From the first line of the data through the line containing "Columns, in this", return each line exactly.

**EXTRACTED INFORMATION:**
────

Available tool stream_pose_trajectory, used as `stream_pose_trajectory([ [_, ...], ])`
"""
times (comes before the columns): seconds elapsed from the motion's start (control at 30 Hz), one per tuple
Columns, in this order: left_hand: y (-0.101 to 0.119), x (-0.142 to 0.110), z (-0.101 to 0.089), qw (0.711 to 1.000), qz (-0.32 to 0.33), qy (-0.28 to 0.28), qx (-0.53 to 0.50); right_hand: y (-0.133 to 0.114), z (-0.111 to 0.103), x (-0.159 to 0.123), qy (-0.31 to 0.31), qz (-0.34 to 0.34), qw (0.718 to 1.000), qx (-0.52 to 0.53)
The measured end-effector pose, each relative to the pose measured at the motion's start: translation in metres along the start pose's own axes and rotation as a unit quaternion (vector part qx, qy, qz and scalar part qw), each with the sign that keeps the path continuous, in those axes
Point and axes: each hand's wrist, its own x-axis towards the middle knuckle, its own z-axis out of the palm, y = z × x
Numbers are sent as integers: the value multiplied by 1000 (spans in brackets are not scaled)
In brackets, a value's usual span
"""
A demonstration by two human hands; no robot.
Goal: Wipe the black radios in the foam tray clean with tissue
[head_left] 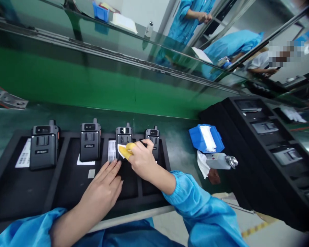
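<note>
My right hand [141, 159], with yellow finger covers on two fingers, pinches a white wipe [120, 151]. The wipe is pressed on the back of a black handheld radio [124, 137], partly hidden by my hand. My left hand [104, 185] lies palm down with fingers stretched, its fingertips by that radio's lower left edge. To its right, another radio [152, 133] is partly covered by my right hand. Two more, a middle radio [90, 145] and a leftmost radio [43, 151], lie back up, marked "Riton". All are in a black compartmented tray [53, 181].
Label sheets [24, 156] lie under the radios. To the right are a blue bin [195, 139] with white wipes, a clear bottle [217, 160] with a metal top, and stacked black trays [221, 120]. A green-based glass partition [92, 82] runs behind; people in blue stand beyond it.
</note>
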Motion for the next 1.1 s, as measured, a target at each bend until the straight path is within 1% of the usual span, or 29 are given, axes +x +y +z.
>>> stream_pose_trajectory([
  [0.1, 2, 3, -10, 998, -20, 47, -36, -9, -11, -12, -30, -27, 999, 28],
  [0.2, 5, 4, -16, 995, -22, 54, -81, -12, -18, -19, -10, -31, 999, 34],
  [0.27, 6, 4, -17, 993, -13, 55, -100, -7, -16, -15, 18, -4, 1000, 19],
  [0.33, 7, 5, -18, 993, -10, 57, -106, 2, -8, -9, 29, 33, 999, -1],
  [0.43, 5, 5, -18, 993, -13, 62, -104, 11, 4, -6, 0, 64, 998, -13],
  [0.53, 5, 5, -17, 993, -11, 68, -99, 4, 5, -18, -24, 44, 999, 5],
  [0.67, 11, 5, -18, 992, -2, 75, -105, -13, -9, -35, -28, -21, 998, 56],
  [0.73, 14, 3, -24, 991, -2, 79, -107, -15, -16, -34, -21, -10, 998, 63],
  [0.83, 12, -5, -37, 993, -11, 73, -90, -6, -20, -21, 9, 47, 998, 38],
  [0.87, 8, -9, -41, 995, -17, 66, -74, -3, -19, -14, 21, 57, 998, 29],
  [0.93, -4, -19, -45, 998, -39, 46, -23, 2, -16, 4, 37, 56, 998, 16],
  [1.0, -19, -29, -41, 997, -65, 23, 38, 3, -10, 26, 34, 42, 999, 4],
  [1.1, -36, -42, -26, 991, -82, 6, 105, -2, 3, 62, 7, 32, 999, -12],
])
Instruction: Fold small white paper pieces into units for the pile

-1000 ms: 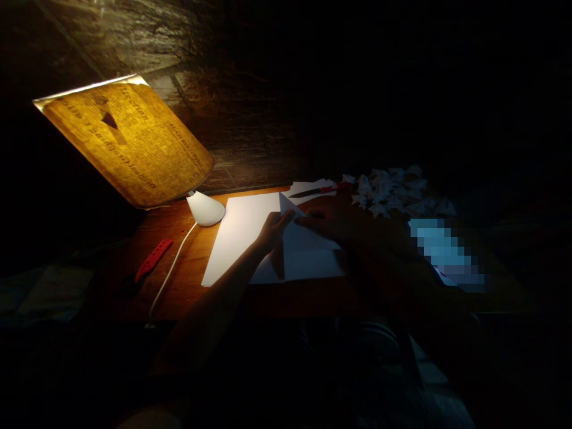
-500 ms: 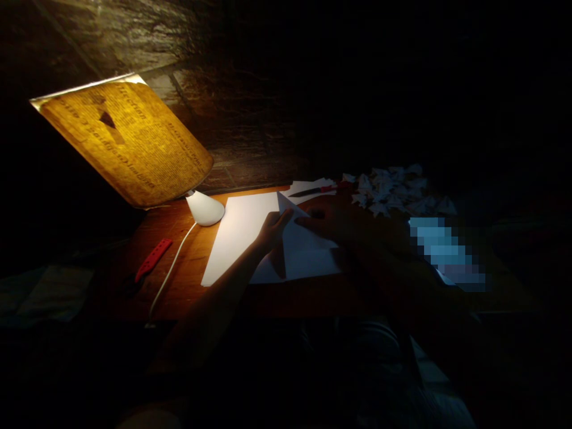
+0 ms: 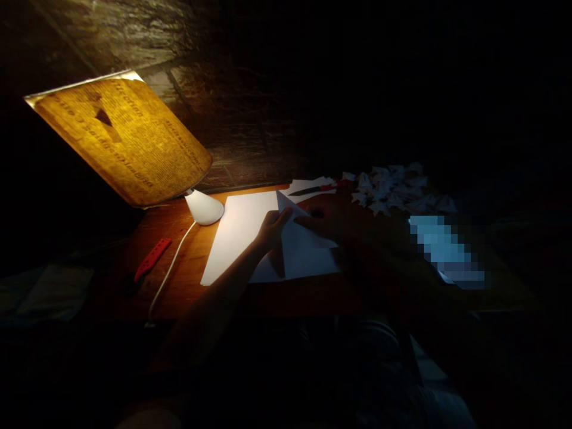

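A folded sheet of white paper (image 3: 300,250) stands partly raised at the middle of the table, its pointed corner upward. My left hand (image 3: 271,227) is closed on the sheet's near-left side, thumb and fingers against the fold. On the other side my right hand (image 3: 320,221) pinches the sheet with thumb and forefinger; deep shadow covers much of this hand. Beneath and to the left lie flat white sheets (image 3: 241,223), brightly lit.
A lamp with a yellow printed shade (image 3: 129,137) and white base (image 3: 204,208) stands left; its cord (image 3: 172,265) runs forward. A red-handled tool (image 3: 152,257) lies nearby. A knife (image 3: 306,190) rests on paper pieces behind. Folded paper pieces (image 3: 393,187) and a lit phone (image 3: 447,250) lie right.
The view has shifted very slightly. Both hands keep their hold on the paper with almost no visible movement.
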Action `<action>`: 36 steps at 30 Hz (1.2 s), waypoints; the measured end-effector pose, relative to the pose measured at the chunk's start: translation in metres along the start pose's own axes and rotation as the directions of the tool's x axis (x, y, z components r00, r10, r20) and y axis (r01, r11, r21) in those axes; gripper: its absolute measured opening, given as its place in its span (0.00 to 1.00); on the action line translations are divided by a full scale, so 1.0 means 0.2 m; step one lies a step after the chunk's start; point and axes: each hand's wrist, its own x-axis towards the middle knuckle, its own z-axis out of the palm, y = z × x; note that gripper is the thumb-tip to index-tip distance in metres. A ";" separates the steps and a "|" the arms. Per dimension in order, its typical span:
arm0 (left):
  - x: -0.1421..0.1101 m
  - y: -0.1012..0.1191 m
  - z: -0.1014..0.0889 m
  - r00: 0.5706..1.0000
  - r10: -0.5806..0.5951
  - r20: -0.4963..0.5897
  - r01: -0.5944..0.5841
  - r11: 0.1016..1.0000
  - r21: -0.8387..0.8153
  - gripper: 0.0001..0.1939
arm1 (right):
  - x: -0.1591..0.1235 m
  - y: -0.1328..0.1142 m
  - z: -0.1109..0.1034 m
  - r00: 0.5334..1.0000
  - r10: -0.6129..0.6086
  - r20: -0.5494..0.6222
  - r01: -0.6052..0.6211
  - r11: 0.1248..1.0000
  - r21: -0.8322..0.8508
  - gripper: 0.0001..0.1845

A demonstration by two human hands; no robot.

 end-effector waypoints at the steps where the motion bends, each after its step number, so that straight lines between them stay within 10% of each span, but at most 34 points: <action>1: 0.00 0.00 0.00 1.000 0.003 0.001 -0.003 1.000 -0.003 0.34 | 0.00 0.00 0.00 1.000 0.007 -0.004 -0.007 1.000 0.002 0.32; 36: 0.09 -0.04 -0.12 0.988 0.082 -0.129 -0.091 0.994 -0.065 0.31 | -0.01 -0.03 -0.07 0.997 0.042 -0.061 -0.044 0.999 -0.026 0.25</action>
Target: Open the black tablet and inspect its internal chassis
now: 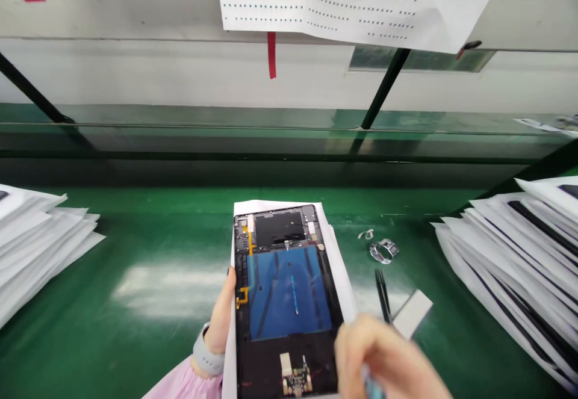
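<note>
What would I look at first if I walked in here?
You'd probably spot the opened black tablet first, right in the middle, with its big blue panel, held at the edge by the left hand. The right hand is close by at the bottom right. Tall stacks of white sheets sit on both sides of the green workbench.

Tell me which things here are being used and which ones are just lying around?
Being used: the left hand holding the tablet, the right hand pinching a blue tool, and the white sheet under the tablet.

Just lying around: the tweezers, a metal scrap, two paper stacks.
</note>
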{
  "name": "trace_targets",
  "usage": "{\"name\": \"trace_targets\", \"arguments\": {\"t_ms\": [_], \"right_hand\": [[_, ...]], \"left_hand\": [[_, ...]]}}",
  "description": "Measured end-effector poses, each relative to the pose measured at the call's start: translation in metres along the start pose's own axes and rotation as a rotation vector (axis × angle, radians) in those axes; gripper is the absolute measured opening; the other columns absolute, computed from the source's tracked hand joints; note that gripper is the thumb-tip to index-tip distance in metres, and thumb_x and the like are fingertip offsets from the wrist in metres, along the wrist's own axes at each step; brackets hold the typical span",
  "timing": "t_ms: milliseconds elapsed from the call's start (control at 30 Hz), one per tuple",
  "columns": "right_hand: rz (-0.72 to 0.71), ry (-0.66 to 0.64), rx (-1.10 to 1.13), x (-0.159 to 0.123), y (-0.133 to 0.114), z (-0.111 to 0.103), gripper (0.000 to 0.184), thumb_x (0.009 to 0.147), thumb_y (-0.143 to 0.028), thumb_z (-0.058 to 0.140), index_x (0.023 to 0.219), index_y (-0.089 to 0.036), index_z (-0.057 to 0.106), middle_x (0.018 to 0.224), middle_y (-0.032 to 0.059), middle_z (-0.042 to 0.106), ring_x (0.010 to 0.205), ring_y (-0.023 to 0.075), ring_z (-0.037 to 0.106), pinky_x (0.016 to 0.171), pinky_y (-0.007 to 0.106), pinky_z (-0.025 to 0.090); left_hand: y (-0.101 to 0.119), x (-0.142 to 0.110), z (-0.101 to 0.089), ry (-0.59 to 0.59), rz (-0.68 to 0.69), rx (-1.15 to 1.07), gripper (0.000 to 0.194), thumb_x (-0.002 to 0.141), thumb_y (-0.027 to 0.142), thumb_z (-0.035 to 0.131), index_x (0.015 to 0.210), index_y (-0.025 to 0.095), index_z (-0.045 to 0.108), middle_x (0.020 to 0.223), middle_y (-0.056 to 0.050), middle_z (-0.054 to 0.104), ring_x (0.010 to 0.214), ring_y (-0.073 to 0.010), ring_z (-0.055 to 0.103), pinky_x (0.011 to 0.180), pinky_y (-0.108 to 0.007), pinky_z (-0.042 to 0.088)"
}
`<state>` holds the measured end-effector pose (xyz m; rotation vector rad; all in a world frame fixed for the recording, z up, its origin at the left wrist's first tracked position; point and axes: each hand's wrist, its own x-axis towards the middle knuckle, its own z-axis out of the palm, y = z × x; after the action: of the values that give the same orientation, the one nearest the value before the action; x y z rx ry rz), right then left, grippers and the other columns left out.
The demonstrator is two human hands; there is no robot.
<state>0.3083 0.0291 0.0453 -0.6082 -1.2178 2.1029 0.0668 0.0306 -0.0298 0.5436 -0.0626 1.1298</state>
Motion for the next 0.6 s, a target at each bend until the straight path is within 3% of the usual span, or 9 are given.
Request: {"name": "trace_targets", "arguments": {"t_ms": [67,133,167,233,300,433,600], "right_hand": [[-0.264,0.375,-0.346,0.010,-0.009,-0.025,0.021,0.095,-0.041,0.064,0.085,-0.022,0.067,0.077,0.0021,0.060,0.071,0.0174,0.057,0.069,0.027,0.047],[-0.288,0.607,-0.563,0.022,-0.009,-0.049,0.020,0.094,-0.043,0.063,0.090,-0.025,0.069,0.092,0.0044,0.065,0.083,0.0219,0.061,0.080,0.031,0.049],[-0.248,0.644,-0.584,0.028,-0.006,-0.059,0.022,0.092,-0.047,0.064,0.095,-0.026,0.070,0.104,0.0058,0.066,0.094,0.0251,0.062,0.084,0.032,0.050],[-0.133,0.600,-0.487,0.037,0.007,-0.071,0.034,0.089,-0.055,0.064,0.109,-0.027,0.070,0.123,0.0073,0.065,0.114,0.0298,0.058,0.089,0.035,0.052],[-0.031,0.507,-0.305,0.041,0.021,-0.075,0.048,0.086,-0.062,0.065,0.121,-0.029,0.066,0.131,0.0082,0.063,0.120,0.0310,0.057,0.092,0.037,0.052],[0.086,0.419,-0.125,0.034,0.036,-0.067,0.062,0.073,-0.065,0.078,0.120,-0.025,0.068,0.120,0.0103,0.070,0.112,0.0314,0.063,0.095,0.039,0.051],[0.135,0.476,-0.126,0.024,0.032,-0.062,0.055,0.065,-0.057,0.086,0.106,-0.025,0.071,0.097,0.0067,0.074,0.087,0.0278,0.068,0.084,0.039,0.055]], "left_hand": [[-0.001,-0.001,0.000,0.052,0.007,0.000,0.065,0.104,0.048,0.008,0.146,0.015,0.045,0.146,-0.008,0.052,0.140,-0.0245,0.041,0.122,-0.034,0.014],[-0.003,-0.002,0.000,0.103,0.008,-0.010,0.063,0.105,0.049,0.013,0.145,0.014,0.047,0.146,-0.008,0.052,0.139,-0.0249,0.042,0.122,-0.033,0.016],[-0.004,-0.002,0.000,0.128,0.001,-0.016,0.062,0.105,0.049,0.015,0.144,0.014,0.049,0.145,-0.008,0.053,0.139,-0.0253,0.042,0.122,-0.034,0.016],[-0.005,-0.003,0.000,0.170,-0.010,-0.024,0.060,0.105,0.049,0.021,0.140,0.014,0.054,0.142,-0.008,0.056,0.139,-0.0266,0.042,0.122,-0.035,0.015],[-0.006,-0.003,0.000,0.204,-0.011,-0.018,0.056,0.104,0.049,0.027,0.137,0.016,0.058,0.137,-0.008,0.061,0.139,-0.0278,0.041,0.123,-0.038,0.014],[-0.009,0.000,0.002,0.251,-0.032,-0.012,0.047,0.102,0.049,0.036,0.130,0.024,0.065,0.129,-0.007,0.068,0.139,-0.0304,0.042,0.123,-0.045,0.013],[-0.012,0.000,0.005,0.231,-0.087,-0.060,0.045,0.101,0.050,0.041,0.132,0.026,0.063,0.131,-0.006,0.066,0.138,-0.0325,0.043,0.123,-0.045,0.017]]}}
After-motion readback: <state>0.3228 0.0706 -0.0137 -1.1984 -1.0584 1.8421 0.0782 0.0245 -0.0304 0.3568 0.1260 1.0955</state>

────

**RESULT FOR THIS EXERCISE:**
Available tool stream_pose_trajectory, used as `stream_pose_trajectory([ [_, ...], ])`
"""
times (comes before the columns): seconds elapsed from the motion's start (control at 30 Hz), one per tuple
Columns, in this order: left_hand: y (-0.101 to 0.119), x (-0.142 to 0.110), z (-0.101 to 0.089), qw (0.711 to 1.000), qz (-0.32 to 0.33), qy (-0.28 to 0.28), qx (-0.53 to 0.50); right_hand: y (-0.133 to 0.114), z (-0.111 to 0.103), x (-0.159 to 0.123), qy (-0.31 to 0.31), qz (-0.34 to 0.34), qw (0.718 to 1.000), qx (-0.52 to 0.53)

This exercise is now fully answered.